6. E-mail Frequently. E-mail is the most effective way to contact existing customers. It is also a cost-effective way to reach new customers. You should be e-mailing at least once per week and your content should be informative and carry your brand message. Make sure your e-mails are not only about product and price. Those get deleted fastest and the reader unsubscribes more frequently. Use an e-mail manager like iContact, MailChimp or Constant Contact. They work really well to manage both the creative side and your lists as well.

Action Items: Buy an e-mail list from a local source, upload it to an e-mail manager and send out an e-mail. Do it now. Then create an informative and entertaining e-mail that has absolutely no product or price in it, and send it to your existing customers.

7. Only Grade-A Employees Wanted. Employees deserve to know where they stand. You deserve to have only grade-A employees working for you. Reviews should happen at least twice per year, and positives and negatives should be communicated. If you have any employees who aren't top-level performers (grade-A), they need to be guided to the A level or let go. If you allow grade B or worse employees to interact with your customers, you're committing a business sin.

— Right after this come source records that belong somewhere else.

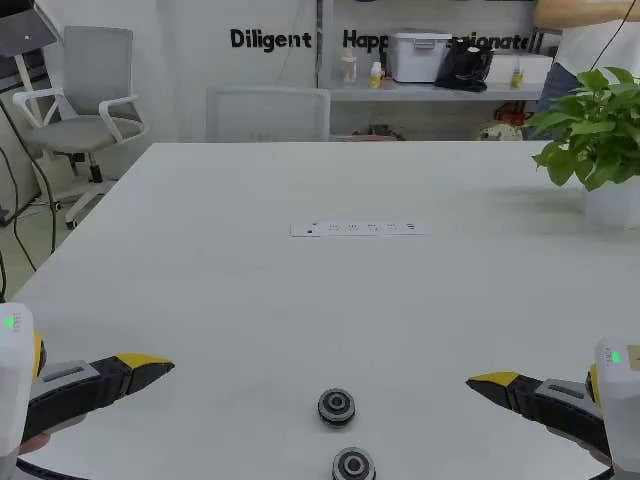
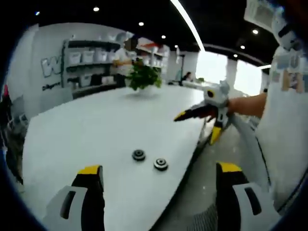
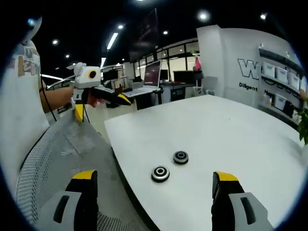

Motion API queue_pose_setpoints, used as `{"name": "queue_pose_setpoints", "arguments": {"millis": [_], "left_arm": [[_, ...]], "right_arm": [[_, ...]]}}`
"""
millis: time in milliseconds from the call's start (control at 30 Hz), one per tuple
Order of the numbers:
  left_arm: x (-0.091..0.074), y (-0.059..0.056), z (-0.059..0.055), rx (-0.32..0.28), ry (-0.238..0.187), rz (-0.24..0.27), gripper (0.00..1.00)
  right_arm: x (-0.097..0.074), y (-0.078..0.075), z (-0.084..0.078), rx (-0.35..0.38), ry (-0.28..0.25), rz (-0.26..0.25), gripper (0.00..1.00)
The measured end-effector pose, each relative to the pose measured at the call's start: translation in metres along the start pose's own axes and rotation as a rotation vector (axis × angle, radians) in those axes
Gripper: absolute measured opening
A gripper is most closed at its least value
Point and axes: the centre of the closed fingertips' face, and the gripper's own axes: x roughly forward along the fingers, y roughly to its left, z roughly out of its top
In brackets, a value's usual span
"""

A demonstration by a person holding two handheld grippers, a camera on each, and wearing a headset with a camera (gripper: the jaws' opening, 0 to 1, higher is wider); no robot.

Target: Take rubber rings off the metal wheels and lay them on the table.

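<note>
**Item: two metal wheels, flat on the white tabletop (image 1: 250, 290), close to its near edge.**
- Farther wheel (image 1: 336, 406): seen whole.
- Nearer wheel (image 1: 353, 465): just beside it, and its lower rim runs to the bottom of the head view.
- Each wheel carries a dark outer band (image 1: 322, 407) around a paler hub. At this size the line between rubber and metal cannot be made out. No loose ring lies on the tabletop.

**Cut off or unclear**
- In the head view the frame corners clip the bodies of both tongs, leaving the yellow-tipped jaws and part of the white housings.
- The wall lettering behind the shelf (image 1: 430, 92) is partly covered by stored boxes.
- The marks on the socket panel (image 1: 357, 229) at mid-table are too small to read.

**Tongs and pose**
- Left tongs (image 1: 148, 366): held low at the left and pointing inward — jaws spread wide in the left gripper view, with both wheels lying ahead between them.
- Right tongs (image 1: 492, 381): held low at the right and pointing inward toward the left pair — jaws likewise wide apart in the right gripper view, gripping nothing.
- Both tips are well apart from the wheels, which sit between them.
- A bare forearm (image 2: 245, 103) carries the right tongs in the left gripper view.

**Surroundings**
- A potted plant (image 1: 588, 128) stands at the far right of the tabletop.
- An office chair (image 1: 88, 92) stands beyond the far left corner.
</note>
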Motion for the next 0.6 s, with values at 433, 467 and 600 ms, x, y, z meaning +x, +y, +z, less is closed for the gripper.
{"name": "queue_pose_setpoints", "arguments": {"millis": [433, 467, 600], "left_arm": [[0.0038, -0.0050, 0.0003, -0.006, 0.021, 0.032, 0.96], [0.0044, -0.0055, -0.0002, -0.004, 0.023, 0.033, 0.96], [0.0052, -0.0054, -0.0033, -0.009, 0.036, 0.035, 0.96]], "right_arm": [[-0.0037, 0.0033, 0.0032, -0.005, 0.042, -0.022, 0.99], [-0.0037, 0.0035, 0.0031, -0.008, 0.045, -0.023, 0.99], [-0.0043, 0.0022, 0.0008, -0.020, 0.059, -0.035, 0.99]]}}
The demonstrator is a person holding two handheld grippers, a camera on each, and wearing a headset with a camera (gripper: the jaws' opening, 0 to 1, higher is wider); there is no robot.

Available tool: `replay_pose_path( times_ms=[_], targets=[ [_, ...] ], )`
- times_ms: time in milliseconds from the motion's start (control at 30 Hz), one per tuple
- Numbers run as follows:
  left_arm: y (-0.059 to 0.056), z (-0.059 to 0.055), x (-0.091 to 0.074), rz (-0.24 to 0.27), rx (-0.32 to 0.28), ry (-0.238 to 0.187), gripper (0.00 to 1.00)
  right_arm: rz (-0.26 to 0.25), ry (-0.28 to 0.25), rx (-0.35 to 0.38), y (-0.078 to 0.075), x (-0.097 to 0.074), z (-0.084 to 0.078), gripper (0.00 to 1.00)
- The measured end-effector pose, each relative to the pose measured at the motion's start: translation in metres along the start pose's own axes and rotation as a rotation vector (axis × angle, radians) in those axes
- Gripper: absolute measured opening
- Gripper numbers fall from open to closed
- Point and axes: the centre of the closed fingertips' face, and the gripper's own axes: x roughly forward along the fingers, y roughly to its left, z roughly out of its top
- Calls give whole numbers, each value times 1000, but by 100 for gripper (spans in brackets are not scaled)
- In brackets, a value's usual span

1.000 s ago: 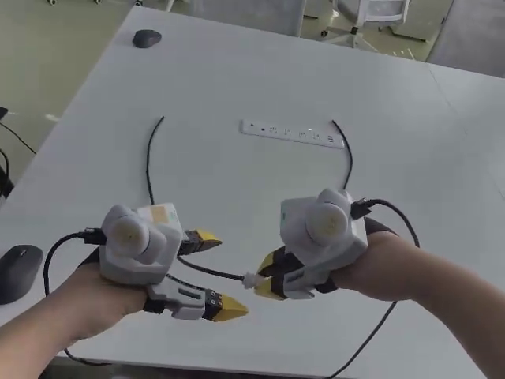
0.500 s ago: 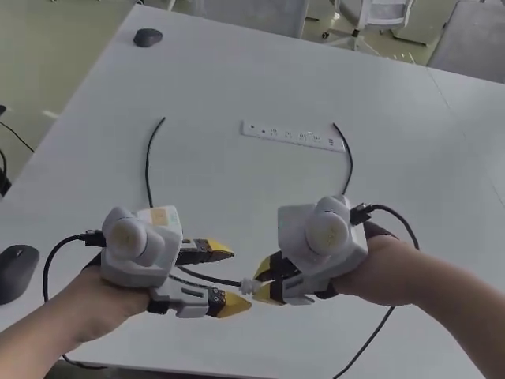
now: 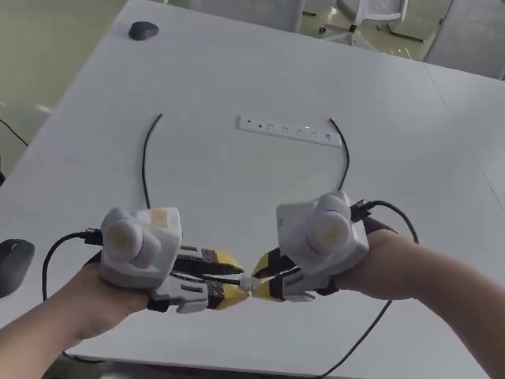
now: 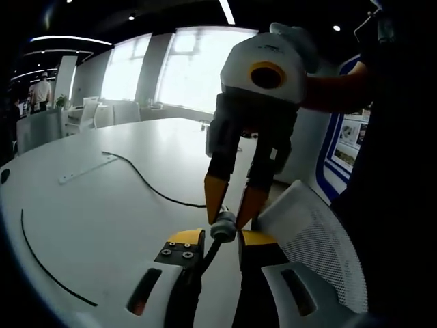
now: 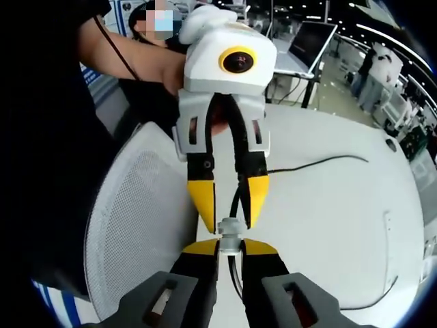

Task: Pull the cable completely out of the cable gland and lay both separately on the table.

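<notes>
A small white cable gland point(image 3: 249, 283) hangs just above the table's near edge, with my right gripper point(image 3: 263, 283) shut on it. In the right gripper view the gland point(image 5: 231, 234) sits pinched between my yellow tips point(image 5: 231, 247). A thin black cable point(image 5: 236, 195) leaves the gland and passes between the jaws of my left gripper point(image 5: 229, 217). Those jaws stand a little apart around it and are open. In the left gripper view the cable point(image 4: 205, 257) runs down between my own jaws point(image 4: 220, 238), and the gland point(image 4: 223, 227) is right at their tips.
A white power strip point(image 3: 289, 131) lies mid-table with a black cable point(image 3: 346, 154) curving by its right end and another point(image 3: 145, 162) to its left. One mouse point(image 3: 144, 30) sits far back, a second point(image 3: 13, 264) at the left edge. A white mesh chair point(image 5: 136, 219) stands below the grippers.
My left gripper has moved right up to the gland and its jaws have narrowed from wide open to close around the cable. The right gripper still holds the gland.
</notes>
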Motion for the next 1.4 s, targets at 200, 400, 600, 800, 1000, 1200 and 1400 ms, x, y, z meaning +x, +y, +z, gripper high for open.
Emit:
replay_pose_path(
  times_ms=[200, 400, 600, 800, 1000, 1200, 1400],
  targets=[
    [-3, 2, 2, -10, 5, -11, 16, 5, 8, -29, 4, 0, -1, 6],
    [-5, 2, 4, -11, 26, -9, 16, 1, 5, -49, 4, -2, -3, 6],
    [-5, 4, 5, 2, 18, -18, 16, -26, -8, -57, 3, -3, -4, 7],
    [-4, 5, 5, -5, 8, -17, 15, -33, -33, -52, 2, -5, -4, 8],
    [-3, 10, 6, -2, -3, -22, 15, -44, -65, -9, -5, -10, -5, 11],
    [1, 13, 4, 12, -6, -29, 15, -6, -153, 101, -9, -21, -7, 13],
    [1, 14, 1, 12, 13, -32, 15, 107, -351, 351, -16, -38, 2, 14]
  ],
)
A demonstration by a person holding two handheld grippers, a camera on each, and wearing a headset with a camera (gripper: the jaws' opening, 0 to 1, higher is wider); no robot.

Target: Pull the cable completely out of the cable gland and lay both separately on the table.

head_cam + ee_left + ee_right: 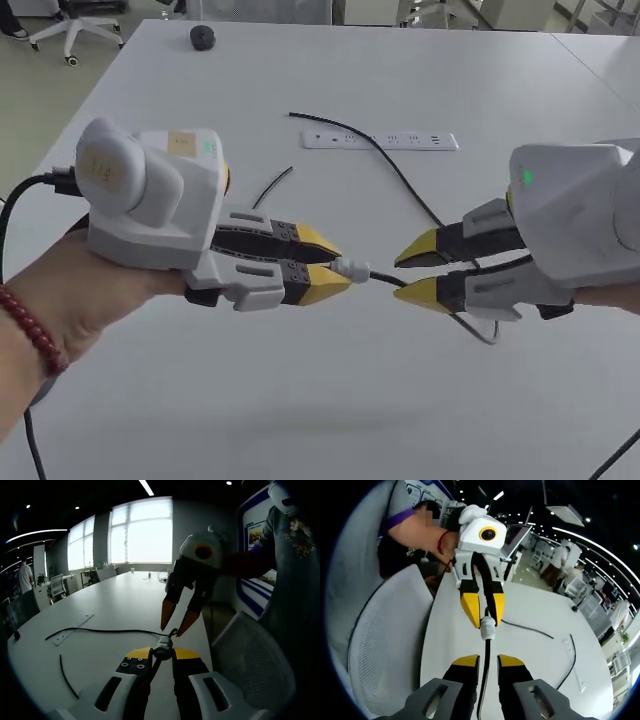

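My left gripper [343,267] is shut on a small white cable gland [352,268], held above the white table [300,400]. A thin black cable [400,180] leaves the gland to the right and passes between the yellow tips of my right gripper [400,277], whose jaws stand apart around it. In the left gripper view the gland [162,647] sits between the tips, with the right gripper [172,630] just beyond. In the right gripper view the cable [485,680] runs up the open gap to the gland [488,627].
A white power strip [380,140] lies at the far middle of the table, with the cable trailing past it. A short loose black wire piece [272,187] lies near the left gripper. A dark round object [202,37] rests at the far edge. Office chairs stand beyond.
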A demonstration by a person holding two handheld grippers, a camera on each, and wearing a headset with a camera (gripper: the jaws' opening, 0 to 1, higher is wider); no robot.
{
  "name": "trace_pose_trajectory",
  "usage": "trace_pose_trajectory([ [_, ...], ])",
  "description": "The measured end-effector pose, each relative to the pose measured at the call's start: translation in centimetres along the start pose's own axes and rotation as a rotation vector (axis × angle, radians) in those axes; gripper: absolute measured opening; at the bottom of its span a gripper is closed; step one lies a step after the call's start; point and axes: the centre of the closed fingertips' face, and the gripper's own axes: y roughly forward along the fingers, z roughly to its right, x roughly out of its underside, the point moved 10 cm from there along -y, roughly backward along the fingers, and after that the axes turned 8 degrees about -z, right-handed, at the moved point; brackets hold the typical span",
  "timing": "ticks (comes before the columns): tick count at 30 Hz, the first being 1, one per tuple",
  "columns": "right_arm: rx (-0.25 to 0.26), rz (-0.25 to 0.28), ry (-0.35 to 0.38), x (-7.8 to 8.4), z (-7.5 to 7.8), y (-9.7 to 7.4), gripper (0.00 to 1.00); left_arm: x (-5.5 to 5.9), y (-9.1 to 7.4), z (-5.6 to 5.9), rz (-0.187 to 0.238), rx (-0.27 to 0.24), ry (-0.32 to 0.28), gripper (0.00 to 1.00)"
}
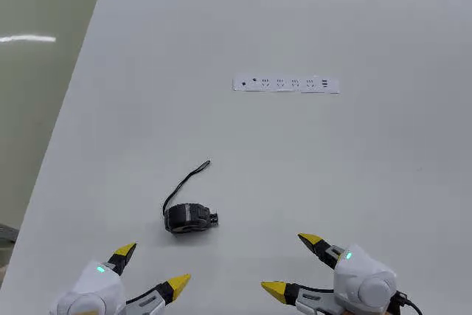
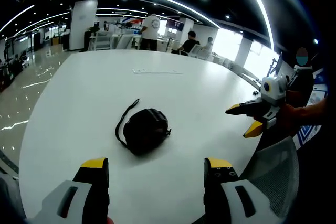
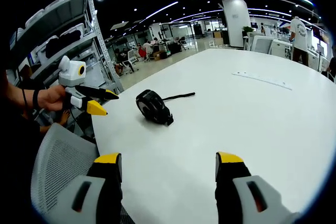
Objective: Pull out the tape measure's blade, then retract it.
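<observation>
A black tape measure (image 1: 189, 218) is lying on the white table (image 1: 310, 160), near the front edge and somewhat left of the middle in the head view. Its thin black strap (image 1: 184, 181) is trailing away from the case toward the far side of the table, ending loose on the surface. A small dark tab is sticking out of the case on the side facing the right hand-held gripper.

The left hand-held gripper (image 1: 153, 265) is hovering just in front of the tape measure, closer to the person and slightly to its left. Its yellow-tipped jaws are standing wide apart and are gripping nothing. In the left gripper view the tape measure (image 2: 145, 129) is sitting ahead of the jaws and roughly between them, not touching either one.

The right hand-held gripper (image 1: 291, 264) is hanging over the table to the right of the tape measure and well apart from it. Its jaws are also spread open and are holding nothing. In the right gripper view the tape measure (image 3: 154, 107) is lying ahead and to the left, between the two grippers.

A white power strip (image 1: 286, 85) is resting farther back on the table, well beyond the tape measure.
</observation>
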Motion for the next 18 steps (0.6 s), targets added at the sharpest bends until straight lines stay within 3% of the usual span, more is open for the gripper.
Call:
trace_pose_trajectory([
  [18, -0.013, -0.011, 0.003, 0.06, 0.02, 0.50, 0.74, 0.23, 0.04, -0.31, -0.013, -0.012, -0.008, 0.71],
])
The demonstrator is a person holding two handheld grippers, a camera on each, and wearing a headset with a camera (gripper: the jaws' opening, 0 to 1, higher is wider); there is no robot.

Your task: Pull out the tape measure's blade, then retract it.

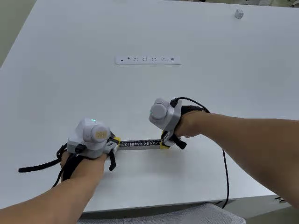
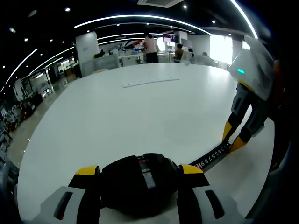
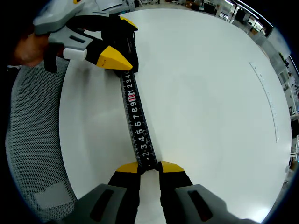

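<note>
The left gripper (image 2: 140, 171) has its jaws closed around the black tape measure case (image 2: 140, 184), low at the near edge of the white table (image 1: 149, 93). The right gripper (image 3: 149, 166) pinches the free end of the blade (image 3: 135, 116) between closed jaws, and the blade runs straight between the two grippers. I judge the pulling-out step is in hand, with a short length drawn. The next move calls for a straight pull away from the case while the left holds firm. The rest of the blade is, I suppose, coiled inside the case, hidden.
</note>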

Action Items: Start reviewing all staff members. Grade A's should be given incentive to grow with the company; B's should be worked with to get to A, and C's or worse should be immediately let go.

8. Make Your Store Look and Smell Great. I think of your products as jewelry. Merchandising must be perfectly neat and attractive. Showcases need to look clean and modern. Every item needs to be priced, and there should never be any garbage around. Make sure the aisles are clear and the store looks uncluttered. Brew coffee or make popcorn to make your store smell wonderful. We want the experience to be great and that requires your store to look great all of the time.

Action Items: Remove anything from your store that doesn't belong there. Have your store professionally cleaned. Make sure every display looks perfect.

9, Focus on Customer Service. You have to set the example for fanatically good customer service. If customers don't think you care about them, they will simply buy online. Unless the customer is crazy or trying to get one over on you, never let a customer walk away unhappy. I would respond to customer complaints myself in the middle of the night. Turning a complaint around into a positive experience bonds a customer to you for life. They will talk about that to everyone. Conversely, we all know what unhappy customers can do to your online reputation with a negative review.

Action Items: The next complaint you get after business hours should be answered by the store's owner and the entire staff should be copied on the response. Create a reasonable written policy that says no customer should leave the store unhappy.

10. How Badly Do You Want It?! That's my personal slogan. If you run your business with desperation and you want to be profitable badly enough, you can make it happen. It requires work, imagination and dedication. But ultimately you are the only one who can lead your business to success.

Action Items: Create a list of 10 objectives for your store for this year and place that list where you and your staff can see it. Hold regular meetings to see how you are progressing.

Following these 10 ideas and completing the actions items will dramatically improve any retail store's experience and increase their chances to survive - and thrive.